Bir yandan da Sovyet tehlikesi belirvermişti. Sovyetlerin boğazlarda üst talep etmesi, vilayet topraklarına göz dikmesi,Türkiye’yi batı bloğuna yani demokrasi ile yönetilen ülkeler tarafına yakınlaştırmıştı. Yine ABD’nin Komünizm tehlikesine karşı yapmış olduğu yardımları hatırlamakta fayda var. Dışarıda yaşanan bu gelişmelerin Türkiye’yi Batı’ya yakınlaştırdığı çok açıktır.

İncelediğimiz tüm etmenler çok partili yaşama geçişte öneminlidir, bunları inkar edemeyiz. Gerek Ülke içerisinde gerek Ülke dışarısında yaşanan bir takım gelişmeler Türkiye’yi çok partili yaşama geçme konusunda elbette etkilemiştir. Ancak bunlar arasında öyle etkenler var ki bu geçişi sağlayan en önemli etken bile diyebiliriz. Bunları bir bütün halinde değerlendiririsek, saydığımız etkenlerden herhangi birinin yokluğu belki de çok partili yaşama geçişi daha sonraki bir tarihte mümkün kılacak ya da böyle bir geçiş yaşanmayacaktı.

Ülkede köklü reformlar gerçekleştirmeyi düşünen tek parti yönetimi, aldığı yanlış kararlardan dolayı halkın bir kesiminin tepkisine yol açmış, halkı huzursuz etmiştir.

Halkın gelenekleriyle çelişen kararlar ise halkı yönetime karşı yabancılaştırmış, başka bir çıkar yol arayışına girmiştir.

Savaşın müttefikler lehine sonuçlanması, Türkiye’nin de Batı’ya yaklaşmaya başlamasına bu da Türkiye’de çok partili yaşamın kapılarını aralamıştır.

Böyle bir ortamda kurulacak bir partinin ciddi derecede oy alması olasıdır.

1945 yılında kurulan Milli Kalkınma Partisi çok partili yaşamda yerini alsa da ismini fazla duyuramamıştır. Nitekim 1946 yılında kurulan Demokrat Parti, halkın yaşadığı sorunları iyi analiz etmiş, bunlar için politikalar geliştirmiştir. Hükümete muhalif olarak CHP içinden ayrılan ‘dörtlü takrir’’ tarafından kurulmuştur. Muhafazakar bir parti olarak halktan büyük bir destek kazanmıştır.
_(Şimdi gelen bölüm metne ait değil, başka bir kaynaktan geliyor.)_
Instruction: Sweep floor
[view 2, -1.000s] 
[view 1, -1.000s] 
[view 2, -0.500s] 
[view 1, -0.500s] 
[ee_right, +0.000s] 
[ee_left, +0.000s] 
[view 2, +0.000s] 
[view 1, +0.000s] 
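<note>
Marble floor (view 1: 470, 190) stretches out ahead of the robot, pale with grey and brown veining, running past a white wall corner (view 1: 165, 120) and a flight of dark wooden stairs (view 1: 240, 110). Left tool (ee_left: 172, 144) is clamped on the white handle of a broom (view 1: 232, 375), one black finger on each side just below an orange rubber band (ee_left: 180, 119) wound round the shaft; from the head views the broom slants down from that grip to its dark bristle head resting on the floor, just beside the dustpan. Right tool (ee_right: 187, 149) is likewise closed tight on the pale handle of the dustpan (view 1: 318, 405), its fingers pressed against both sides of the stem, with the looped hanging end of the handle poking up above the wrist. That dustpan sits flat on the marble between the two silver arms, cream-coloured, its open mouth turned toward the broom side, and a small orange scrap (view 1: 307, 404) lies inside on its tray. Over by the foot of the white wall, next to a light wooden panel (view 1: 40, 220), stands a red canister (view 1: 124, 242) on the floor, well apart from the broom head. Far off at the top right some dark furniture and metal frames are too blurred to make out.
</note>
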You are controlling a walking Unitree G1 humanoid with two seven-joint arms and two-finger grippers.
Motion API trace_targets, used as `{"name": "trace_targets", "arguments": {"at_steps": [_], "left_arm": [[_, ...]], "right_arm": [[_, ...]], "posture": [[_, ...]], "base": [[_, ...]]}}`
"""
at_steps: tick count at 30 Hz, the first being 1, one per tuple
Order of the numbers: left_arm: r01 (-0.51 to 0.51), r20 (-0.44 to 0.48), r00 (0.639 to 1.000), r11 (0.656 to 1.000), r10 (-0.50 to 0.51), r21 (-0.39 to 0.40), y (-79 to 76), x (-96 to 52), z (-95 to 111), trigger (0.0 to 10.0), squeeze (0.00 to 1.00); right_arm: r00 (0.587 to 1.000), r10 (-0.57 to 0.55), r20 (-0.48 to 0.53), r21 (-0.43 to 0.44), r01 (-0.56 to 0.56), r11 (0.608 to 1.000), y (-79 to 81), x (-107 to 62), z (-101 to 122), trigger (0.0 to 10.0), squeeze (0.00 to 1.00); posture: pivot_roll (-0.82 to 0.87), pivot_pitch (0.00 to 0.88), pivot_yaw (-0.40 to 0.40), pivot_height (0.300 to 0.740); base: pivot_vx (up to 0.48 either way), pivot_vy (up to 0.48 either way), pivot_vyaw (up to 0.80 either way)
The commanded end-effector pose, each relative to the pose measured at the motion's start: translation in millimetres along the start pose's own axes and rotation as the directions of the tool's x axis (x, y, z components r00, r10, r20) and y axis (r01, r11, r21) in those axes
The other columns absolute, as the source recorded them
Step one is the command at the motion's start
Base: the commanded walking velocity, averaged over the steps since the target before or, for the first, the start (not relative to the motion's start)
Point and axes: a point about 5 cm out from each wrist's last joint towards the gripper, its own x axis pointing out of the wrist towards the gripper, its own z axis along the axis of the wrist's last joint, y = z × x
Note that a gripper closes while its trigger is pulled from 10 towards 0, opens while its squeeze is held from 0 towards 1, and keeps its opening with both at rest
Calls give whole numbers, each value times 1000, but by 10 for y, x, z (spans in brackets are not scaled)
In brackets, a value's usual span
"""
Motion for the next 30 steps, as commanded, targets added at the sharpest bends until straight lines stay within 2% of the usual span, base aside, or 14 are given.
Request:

Halka daha öncesinde yaşanan yanlış politikaların bir daha yaşanmayacağı izlenmi uyandırmış, güven vermiştir. Tüm bunları düşündüğümüz zaman dışarıdaki etkenlerin çok partili yaşama geçişte önemli etkileri olduğunu söyleyebiliriz. Ülke içerisindeki huzursuzluklar hükümete olan desteğin azalmasına neden olmuş, bunu iyi analiz eden Demokrat Parti ile Türkiye çok partili yaşama geçmiş oldu.